# [ABOUT THIS EXERCISE]
Repeat the whole listing below, word for word.

== INFORMATION SHOWN

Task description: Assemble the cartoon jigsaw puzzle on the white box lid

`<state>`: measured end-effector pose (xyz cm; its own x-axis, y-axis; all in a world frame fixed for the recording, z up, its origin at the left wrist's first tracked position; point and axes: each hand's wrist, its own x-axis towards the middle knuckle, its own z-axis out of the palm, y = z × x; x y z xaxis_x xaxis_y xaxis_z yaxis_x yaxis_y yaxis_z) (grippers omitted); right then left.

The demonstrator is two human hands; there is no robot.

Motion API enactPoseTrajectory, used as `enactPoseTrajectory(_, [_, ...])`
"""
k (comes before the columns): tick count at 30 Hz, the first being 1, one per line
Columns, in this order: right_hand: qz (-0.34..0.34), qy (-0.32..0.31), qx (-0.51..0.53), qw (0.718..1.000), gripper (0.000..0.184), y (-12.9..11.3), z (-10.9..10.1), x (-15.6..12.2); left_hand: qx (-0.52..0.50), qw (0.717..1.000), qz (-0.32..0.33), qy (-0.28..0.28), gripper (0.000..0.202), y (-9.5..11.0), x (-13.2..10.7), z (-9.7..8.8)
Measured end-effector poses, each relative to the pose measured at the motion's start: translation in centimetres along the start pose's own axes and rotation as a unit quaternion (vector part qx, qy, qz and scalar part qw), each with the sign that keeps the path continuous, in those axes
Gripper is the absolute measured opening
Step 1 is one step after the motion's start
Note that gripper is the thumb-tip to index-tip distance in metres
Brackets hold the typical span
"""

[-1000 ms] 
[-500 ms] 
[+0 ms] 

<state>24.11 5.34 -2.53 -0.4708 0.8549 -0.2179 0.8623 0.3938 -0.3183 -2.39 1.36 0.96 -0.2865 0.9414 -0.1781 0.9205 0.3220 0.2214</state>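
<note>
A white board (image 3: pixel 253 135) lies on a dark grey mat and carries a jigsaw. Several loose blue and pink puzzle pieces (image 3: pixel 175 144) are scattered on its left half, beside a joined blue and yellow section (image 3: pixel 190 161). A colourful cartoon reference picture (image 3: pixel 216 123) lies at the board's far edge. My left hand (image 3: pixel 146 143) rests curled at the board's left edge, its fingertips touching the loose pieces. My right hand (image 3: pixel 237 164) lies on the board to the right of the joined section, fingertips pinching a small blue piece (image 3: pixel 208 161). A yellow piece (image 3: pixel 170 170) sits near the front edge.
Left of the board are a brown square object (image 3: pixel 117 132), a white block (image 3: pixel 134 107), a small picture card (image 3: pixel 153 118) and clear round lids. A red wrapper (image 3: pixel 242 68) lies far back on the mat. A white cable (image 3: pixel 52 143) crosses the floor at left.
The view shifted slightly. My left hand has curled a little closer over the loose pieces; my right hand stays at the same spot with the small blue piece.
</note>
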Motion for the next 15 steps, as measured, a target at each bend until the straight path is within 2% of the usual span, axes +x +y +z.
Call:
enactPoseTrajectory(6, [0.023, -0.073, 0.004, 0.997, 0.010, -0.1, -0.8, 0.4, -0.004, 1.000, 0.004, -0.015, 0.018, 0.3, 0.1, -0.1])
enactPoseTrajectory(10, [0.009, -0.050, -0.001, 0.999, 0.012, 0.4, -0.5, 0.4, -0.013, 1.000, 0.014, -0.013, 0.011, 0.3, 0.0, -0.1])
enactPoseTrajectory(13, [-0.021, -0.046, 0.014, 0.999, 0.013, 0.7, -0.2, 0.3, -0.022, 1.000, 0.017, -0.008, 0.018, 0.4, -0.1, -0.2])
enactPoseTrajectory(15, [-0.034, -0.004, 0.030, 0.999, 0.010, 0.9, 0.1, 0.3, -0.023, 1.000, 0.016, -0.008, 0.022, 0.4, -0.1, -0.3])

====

# [RESULT FOR THIS TASK]
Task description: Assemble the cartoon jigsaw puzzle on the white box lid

`<state>`: measured end-effector pose (xyz cm; its own x-axis, y-axis; all in a world frame fixed for the recording, z up, its origin at the left wrist's first tracked position; point and axes: each hand's wrist, its own x-axis towards the middle knuckle, its own z-axis out of the palm, y = z × x; x y z xaxis_x xaxis_y xaxis_z yaxis_x yaxis_y yaxis_z) (grippers omitted); right then left.

The demonstrator is two human hands; there is no robot.

Motion API enactPoseTrajectory, used as `enactPoseTrajectory(_, [_, ...])`
"""
k (comes before the columns): tick count at 30 Hz, the first being 1, one per line
Columns, in this order: right_hand: qz (-0.34..0.34), qy (-0.32..0.31), qx (-0.51..0.53), qw (0.718..1.000), gripper (0.000..0.184), y (-12.9..11.3), z (-10.9..10.1), x (-15.6..12.2); left_hand: qx (-0.52..0.50), qw (0.717..1.000), qz (-0.32..0.33), qy (-0.28..0.28), gripper (0.000..0.202), y (-9.5..11.0), x (-13.2..10.7), z (-9.7..8.8)
Measured end-effector poses, each relative to the pose measured at the motion's start: translation in centimetres along the start pose's own axes and rotation as a unit quaternion (vector part qx, qy, qz and scalar part qw), each with the sign that keeps the path continuous, in those axes
Gripper is the absolute measured opening
Step 1 is one step after the motion's start
Note that gripper is the thumb-tip to index-tip distance in metres
Brackets hold the typical span
"""

[-1000 ms] 
[-500 ms] 
[+0 ms] 

<state>24.11 5.34 -2.53 -0.4708 0.8549 -0.2179 0.8623 0.3938 -0.3183 -2.39 1.36 0.96 -0.2865 0.9414 -0.1781 0.9205 0.3220 0.2214</state>
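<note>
A white board (image 3: pixel 253 135) lies on a dark grey mat and carries a jigsaw. Several loose blue and pink puzzle pieces (image 3: pixel 175 144) are scattered on its left half, beside a joined blue and yellow section (image 3: pixel 190 161). A colourful cartoon reference picture (image 3: pixel 216 123) lies at the board's far edge. My left hand (image 3: pixel 146 143) rests curled at the board's left edge, its fingertips touching the loose pieces. My right hand (image 3: pixel 237 164) lies on the board to the right of the joined section, fingertips pinching a small blue piece (image 3: pixel 208 161). A yellow piece (image 3: pixel 170 170) sits near the front edge.
Left of the board are a brown square object (image 3: pixel 117 132), a white block (image 3: pixel 134 107), a small picture card (image 3: pixel 153 118) and clear round lids. A red wrapper (image 3: pixel 242 68) lies far back on the mat. A white cable (image 3: pixel 52 143) crosses the floor at left.
The view shifted slightly. My left hand has curled a little closer over the loose pieces; my right hand stays at the same spot with the small blue piece.
</note>
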Motion for the next 15 steps, as measured, a target at each bend until the straight path is within 2% of the usual span, axes +x +y +z.
Call:
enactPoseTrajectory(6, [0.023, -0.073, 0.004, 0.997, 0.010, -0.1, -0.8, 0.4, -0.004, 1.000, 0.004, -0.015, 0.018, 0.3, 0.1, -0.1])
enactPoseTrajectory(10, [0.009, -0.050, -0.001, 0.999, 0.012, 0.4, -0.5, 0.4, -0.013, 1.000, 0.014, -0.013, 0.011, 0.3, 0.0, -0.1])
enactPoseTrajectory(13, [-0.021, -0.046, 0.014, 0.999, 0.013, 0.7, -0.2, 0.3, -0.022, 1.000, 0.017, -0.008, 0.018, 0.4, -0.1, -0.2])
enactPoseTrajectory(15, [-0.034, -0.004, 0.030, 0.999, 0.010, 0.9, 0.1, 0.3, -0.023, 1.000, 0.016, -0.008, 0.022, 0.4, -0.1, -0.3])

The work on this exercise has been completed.